* [TASK PROMPT]
Your answer should be one number: how many lines of the records hold the string "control".

[Opening SUPPLIED INFORMATION section]

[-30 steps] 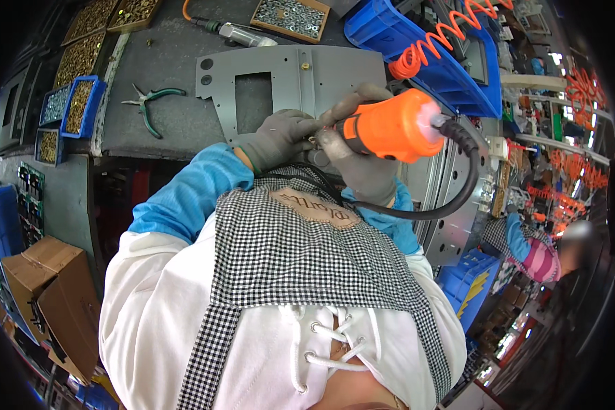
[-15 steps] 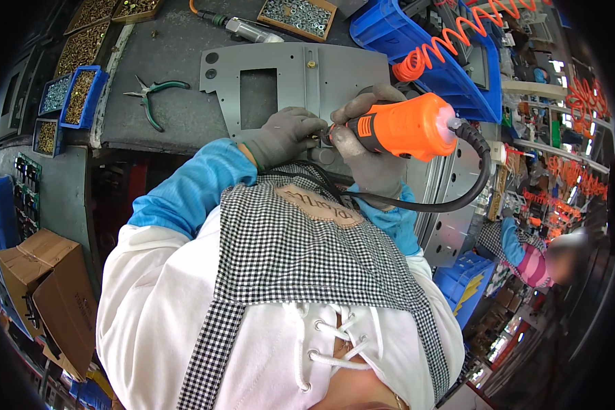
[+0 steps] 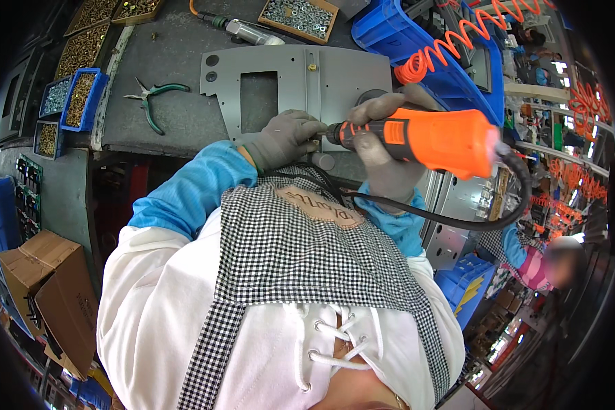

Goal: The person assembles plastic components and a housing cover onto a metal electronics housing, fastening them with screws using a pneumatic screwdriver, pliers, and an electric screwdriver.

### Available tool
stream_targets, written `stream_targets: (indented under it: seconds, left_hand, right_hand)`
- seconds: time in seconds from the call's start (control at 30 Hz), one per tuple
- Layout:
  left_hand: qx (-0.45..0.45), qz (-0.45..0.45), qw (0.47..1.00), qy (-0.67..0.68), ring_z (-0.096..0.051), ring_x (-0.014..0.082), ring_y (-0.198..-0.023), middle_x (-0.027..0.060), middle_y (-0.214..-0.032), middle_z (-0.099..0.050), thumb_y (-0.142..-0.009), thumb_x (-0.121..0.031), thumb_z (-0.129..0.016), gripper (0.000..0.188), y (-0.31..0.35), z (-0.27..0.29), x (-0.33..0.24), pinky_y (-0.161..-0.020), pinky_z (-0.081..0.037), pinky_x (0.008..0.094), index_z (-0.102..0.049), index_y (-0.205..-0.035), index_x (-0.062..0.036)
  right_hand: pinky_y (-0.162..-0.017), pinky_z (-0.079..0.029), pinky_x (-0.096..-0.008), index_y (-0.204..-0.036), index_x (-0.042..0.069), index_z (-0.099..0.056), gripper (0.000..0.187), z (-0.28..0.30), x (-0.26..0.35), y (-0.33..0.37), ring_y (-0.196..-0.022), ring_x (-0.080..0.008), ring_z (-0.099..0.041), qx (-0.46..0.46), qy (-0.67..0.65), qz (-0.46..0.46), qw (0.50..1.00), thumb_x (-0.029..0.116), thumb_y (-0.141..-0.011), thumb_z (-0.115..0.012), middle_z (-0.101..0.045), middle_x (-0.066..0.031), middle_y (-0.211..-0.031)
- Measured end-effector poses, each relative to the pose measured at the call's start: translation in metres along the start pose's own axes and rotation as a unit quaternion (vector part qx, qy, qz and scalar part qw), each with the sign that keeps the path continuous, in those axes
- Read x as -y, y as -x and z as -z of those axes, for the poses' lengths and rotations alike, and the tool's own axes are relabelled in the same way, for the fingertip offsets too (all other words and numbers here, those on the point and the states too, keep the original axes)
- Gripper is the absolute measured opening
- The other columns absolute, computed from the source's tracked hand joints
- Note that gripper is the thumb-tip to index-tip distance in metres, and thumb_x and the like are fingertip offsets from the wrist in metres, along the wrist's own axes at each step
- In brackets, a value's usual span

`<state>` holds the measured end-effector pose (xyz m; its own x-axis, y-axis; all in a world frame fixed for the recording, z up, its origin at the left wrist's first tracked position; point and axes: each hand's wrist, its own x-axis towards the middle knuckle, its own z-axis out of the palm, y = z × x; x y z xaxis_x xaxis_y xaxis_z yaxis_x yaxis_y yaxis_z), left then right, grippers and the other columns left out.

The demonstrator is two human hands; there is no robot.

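My right hand (image 3: pixel 384 154), in a grey glove, is wrapped round an orange and black electric screwdriver (image 3: pixel 439 142) held on its side, its nose pointing left. The nose ends close beside the fingertips of my gloved left hand (image 3: pixel 285 139). Those fingers are pinched together at the near edge of a grey metal plate (image 3: pixel 219 87) with a rectangular cutout; what they hold is too small or hidden to make out. A brass-coloured fitting (image 3: pixel 313 67) sits near the plate's far edge. A black cord (image 3: pixel 458 222) curves from the screwdriver's rear back toward my apron.
Green-handled pliers (image 3: pixel 150 102) lie left of the plate. Several bins of screws, including a blue bin (image 3: pixel 101 102), stand at the far left. Behind the plate are a box of nuts (image 3: pixel 297 19), an air tool (image 3: pixel 253 31) and a large blue crate (image 3: pixel 383 34). An orange coiled hose (image 3: pixel 417 65) hangs by it.
My right hand and the screwdriver have shifted to the right and swung more level, the rear end dropping toward me. The left hand stays nearly still at the plate's near edge.
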<state>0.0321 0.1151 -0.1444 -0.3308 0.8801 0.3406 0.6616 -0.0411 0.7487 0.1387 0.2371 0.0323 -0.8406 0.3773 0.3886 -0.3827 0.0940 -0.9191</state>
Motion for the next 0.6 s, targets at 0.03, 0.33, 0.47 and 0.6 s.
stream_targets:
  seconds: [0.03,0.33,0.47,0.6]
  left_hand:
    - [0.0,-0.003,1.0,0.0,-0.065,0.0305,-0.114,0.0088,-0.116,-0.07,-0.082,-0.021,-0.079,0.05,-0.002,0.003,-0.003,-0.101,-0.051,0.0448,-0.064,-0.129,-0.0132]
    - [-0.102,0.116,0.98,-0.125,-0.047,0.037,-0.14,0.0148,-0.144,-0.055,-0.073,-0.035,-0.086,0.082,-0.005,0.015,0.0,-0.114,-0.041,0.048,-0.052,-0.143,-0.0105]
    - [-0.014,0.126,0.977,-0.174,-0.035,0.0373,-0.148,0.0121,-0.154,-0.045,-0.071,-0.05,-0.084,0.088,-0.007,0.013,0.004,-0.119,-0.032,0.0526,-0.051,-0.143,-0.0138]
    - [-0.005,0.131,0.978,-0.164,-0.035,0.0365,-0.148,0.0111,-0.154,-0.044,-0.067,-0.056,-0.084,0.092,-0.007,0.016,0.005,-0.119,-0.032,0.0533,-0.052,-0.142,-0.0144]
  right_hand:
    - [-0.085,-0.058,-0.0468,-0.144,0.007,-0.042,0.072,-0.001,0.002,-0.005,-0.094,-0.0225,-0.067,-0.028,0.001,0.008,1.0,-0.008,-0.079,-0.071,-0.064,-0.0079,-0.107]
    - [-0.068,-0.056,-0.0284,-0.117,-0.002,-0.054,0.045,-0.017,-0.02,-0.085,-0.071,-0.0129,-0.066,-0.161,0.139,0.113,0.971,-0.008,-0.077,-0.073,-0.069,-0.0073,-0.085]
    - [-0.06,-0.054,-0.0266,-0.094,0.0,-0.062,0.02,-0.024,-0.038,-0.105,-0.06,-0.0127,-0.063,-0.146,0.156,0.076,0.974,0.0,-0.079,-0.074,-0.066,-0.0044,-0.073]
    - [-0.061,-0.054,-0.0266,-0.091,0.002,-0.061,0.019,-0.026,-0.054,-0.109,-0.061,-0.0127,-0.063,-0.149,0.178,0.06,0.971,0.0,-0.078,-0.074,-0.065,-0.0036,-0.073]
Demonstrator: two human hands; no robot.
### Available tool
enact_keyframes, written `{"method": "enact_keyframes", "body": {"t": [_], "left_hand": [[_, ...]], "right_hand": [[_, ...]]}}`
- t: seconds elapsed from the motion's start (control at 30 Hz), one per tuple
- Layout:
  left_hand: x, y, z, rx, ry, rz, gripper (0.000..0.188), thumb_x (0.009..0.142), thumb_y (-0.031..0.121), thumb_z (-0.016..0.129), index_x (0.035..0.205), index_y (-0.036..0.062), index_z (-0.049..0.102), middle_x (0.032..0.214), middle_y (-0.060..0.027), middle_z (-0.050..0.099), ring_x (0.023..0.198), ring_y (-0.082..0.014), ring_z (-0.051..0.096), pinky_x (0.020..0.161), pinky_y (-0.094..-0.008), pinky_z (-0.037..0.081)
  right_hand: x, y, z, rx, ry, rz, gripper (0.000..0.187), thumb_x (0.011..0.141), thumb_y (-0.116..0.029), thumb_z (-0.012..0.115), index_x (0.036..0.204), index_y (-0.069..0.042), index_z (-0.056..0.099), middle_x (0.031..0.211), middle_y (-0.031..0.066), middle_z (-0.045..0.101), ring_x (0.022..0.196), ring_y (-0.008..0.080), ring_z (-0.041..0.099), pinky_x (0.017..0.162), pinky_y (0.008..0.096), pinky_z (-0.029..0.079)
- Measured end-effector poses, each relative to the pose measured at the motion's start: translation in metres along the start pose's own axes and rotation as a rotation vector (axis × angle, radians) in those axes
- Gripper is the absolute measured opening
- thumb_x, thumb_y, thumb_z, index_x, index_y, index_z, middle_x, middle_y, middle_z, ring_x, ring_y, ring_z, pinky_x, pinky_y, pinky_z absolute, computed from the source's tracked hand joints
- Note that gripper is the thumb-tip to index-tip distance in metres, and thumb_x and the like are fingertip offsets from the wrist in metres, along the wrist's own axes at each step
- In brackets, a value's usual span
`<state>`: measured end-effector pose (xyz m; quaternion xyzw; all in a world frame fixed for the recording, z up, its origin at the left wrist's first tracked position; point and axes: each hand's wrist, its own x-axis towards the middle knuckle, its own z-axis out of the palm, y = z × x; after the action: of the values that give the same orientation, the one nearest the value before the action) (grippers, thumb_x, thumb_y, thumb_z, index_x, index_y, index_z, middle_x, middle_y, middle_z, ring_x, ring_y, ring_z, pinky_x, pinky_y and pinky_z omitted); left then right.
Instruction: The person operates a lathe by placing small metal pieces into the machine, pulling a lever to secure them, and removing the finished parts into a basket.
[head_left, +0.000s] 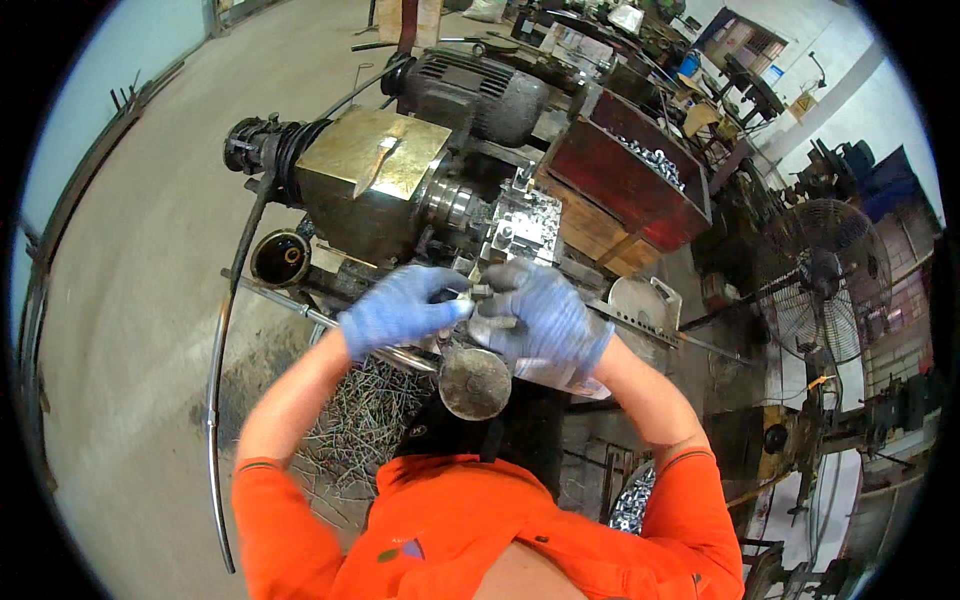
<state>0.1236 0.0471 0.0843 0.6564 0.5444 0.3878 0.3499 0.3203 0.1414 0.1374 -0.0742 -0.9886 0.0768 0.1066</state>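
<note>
In blue gloves, my two hands meet in front of a machine with a metal chuck [452, 205]. My left hand [400, 308] is closed, thumb and fingers curled towards the right hand; what its fingertips hold is too small to make out. Fingers bent, my right hand [545, 312] grips a small cylindrical metal part [480, 292] at its fingertips. Just below the hands is a round, dirty metal disc [475, 383]. Beyond them, a metal block [528, 222] strewn with bright chips sits beside the chuck. A brush [375, 167] lies on the brass-coloured housing [330, 155].
An electric motor [470, 95] stands behind the housing. At the right is a red bin [625, 185] with small metal parts, then a large fan [820, 270]. A pile of metal shavings [360, 425] lies below left. Long rods [215, 400] reach down at the left.
</note>
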Motion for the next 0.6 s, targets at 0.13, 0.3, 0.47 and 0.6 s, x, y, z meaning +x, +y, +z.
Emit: {"method": "enact_keyframes", "body": {"t": [0.13, 0.3, 0.47, 0.6], "left_hand": [[-0.072, 0.004, -0.076, 0.510, 0.229, -0.204, 0.051, 0.080, 0.034, 0.058, 0.121, 0.0040, 0.051, 0.091, -0.0168, 0.064, 0.081, -0.0312, 0.062, 0.073, -0.0394, 0.048], [-0.199, -0.037, -0.135, 1.205, 0.439, -0.611, 0.046, 0.080, 0.031, 0.059, 0.120, 0.0090, 0.053, 0.086, -0.0136, 0.065, 0.075, -0.0315, 0.062, 0.069, -0.0424, 0.047], [-0.244, -0.047, -0.119, 0.831, 0.404, -0.976, 0.045, 0.080, 0.034, 0.061, 0.116, 0.0079, 0.056, 0.089, -0.0153, 0.065, 0.081, -0.0332, 0.062, 0.073, -0.0416, 0.047], [-0.262, -0.100, -0.095, 0.902, 0.490, -0.891, 0.047, 0.080, 0.041, 0.059, 0.115, 0.0096, 0.056, 0.089, -0.0177, 0.064, 0.084, -0.0345, 0.061, 0.075, -0.0436, 0.047]], "right_hand": [[0.038, 0.039, 0.010, -0.229, -0.047, 0.146, 0.047, 0.080, -0.052, 0.050, 0.086, -0.010, 0.070, 0.101, 0.0162, 0.061, 0.097, 0.0313, 0.055, 0.088, 0.0406, 0.041], [0.081, 0.083, 0.036, -0.257, -0.277, 0.296, 0.050, 0.078, -0.054, 0.051, 0.081, -0.008, 0.070, 0.087, 0.0169, 0.063, 0.094, 0.0331, 0.057, 0.084, 0.0410, 0.043], [0.088, 0.100, 0.053, -0.196, -0.191, 0.266, 0.050, 0.075, -0.051, 0.054, 0.078, -0.003, 0.068, 0.083, 0.0186, 0.063, 0.082, 0.0345, 0.059, 0.079, 0.0416, 0.046], [0.093, 0.097, 0.051, -0.125, -0.196, 0.273, 0.050, 0.073, -0.051, 0.056, 0.080, -0.003, 0.067, 0.084, 0.0209, 0.063, 0.081, 0.0350, 0.060, 0.079, 0.0409, 0.045]]}}
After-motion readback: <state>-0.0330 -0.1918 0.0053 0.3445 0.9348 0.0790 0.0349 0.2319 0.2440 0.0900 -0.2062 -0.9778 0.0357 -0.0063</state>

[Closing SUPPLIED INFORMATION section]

* [TASK OUTPUT]
2